My destiny is indeed to be an American – not just an American of the United States. We are only on the fringe of the true America. I can never be satisfied with this only partial reality which is almost nothing at all, which is so little that it is like a few words written in chalk on a blackboard, easily rubbed out.
I have never so keenly felt the impermanence of what is now regarded as America because it is North American, or the elements of stability and permanence, which are in South America. Deeper roots, Indian roots. The Spanish, Portugese, Negro roots also. The shallow English roots are not deep enough. The tree will fall.
To be an American of the Andes – containing in myself also Kentucky and New York. But New York is not, and never will be, really America.
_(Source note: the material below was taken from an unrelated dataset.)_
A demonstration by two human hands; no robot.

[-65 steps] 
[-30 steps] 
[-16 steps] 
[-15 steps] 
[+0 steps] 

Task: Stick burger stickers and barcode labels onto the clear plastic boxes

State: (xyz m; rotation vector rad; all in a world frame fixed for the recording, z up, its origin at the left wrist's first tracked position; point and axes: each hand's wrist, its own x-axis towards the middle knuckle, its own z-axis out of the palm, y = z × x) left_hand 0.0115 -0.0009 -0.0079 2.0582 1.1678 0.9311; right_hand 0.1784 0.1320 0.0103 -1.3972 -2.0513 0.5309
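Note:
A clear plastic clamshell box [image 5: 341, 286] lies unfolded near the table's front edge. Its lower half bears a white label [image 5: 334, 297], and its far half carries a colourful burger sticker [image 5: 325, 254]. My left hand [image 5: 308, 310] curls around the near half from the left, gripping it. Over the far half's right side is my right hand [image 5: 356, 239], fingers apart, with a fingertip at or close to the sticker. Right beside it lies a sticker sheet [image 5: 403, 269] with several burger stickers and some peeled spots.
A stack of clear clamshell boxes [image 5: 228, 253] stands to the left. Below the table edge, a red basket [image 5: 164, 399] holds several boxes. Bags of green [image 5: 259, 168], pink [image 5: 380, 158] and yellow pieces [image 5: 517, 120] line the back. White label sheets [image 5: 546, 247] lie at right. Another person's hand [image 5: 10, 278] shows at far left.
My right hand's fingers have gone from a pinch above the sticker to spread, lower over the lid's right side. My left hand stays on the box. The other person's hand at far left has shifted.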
America is much bigger and deeper and more complex than that – America is still an undiscovered continent. …
My vocation is American – to see and to understand and to have in myself the life and the roots and the belief and the destiny and the orientation of the whole hemisphere – as an expression of something of God, of Christ, that the world has not yet found – something that is only now, after hundreds of years, coming to maturity!
To be able – possibly – to reach out and embrace all the extremes and have them in oneself without confusion – without eclecticism, without dilettantism, without false mysticism, without being torn apart.
No one fragment can begin to be enough – not Spanish colonial Catholicism, not 19th century republicanism, not agrarian radicalism, not the Indianism of Mexico – but all of it, everything. To be oneself a whole hemisphere and to help the hemisphere to realize its own destiny.”
Merton, Thomas. The Intimate Merton, His Life from His Journals. Edited by Patrick Hart and Jonathan Montaldo. HarperSanFrancisco, a division of HarperCollins Publishers, Inc., NY, NY, 1999 by the Merton Legacy Trust.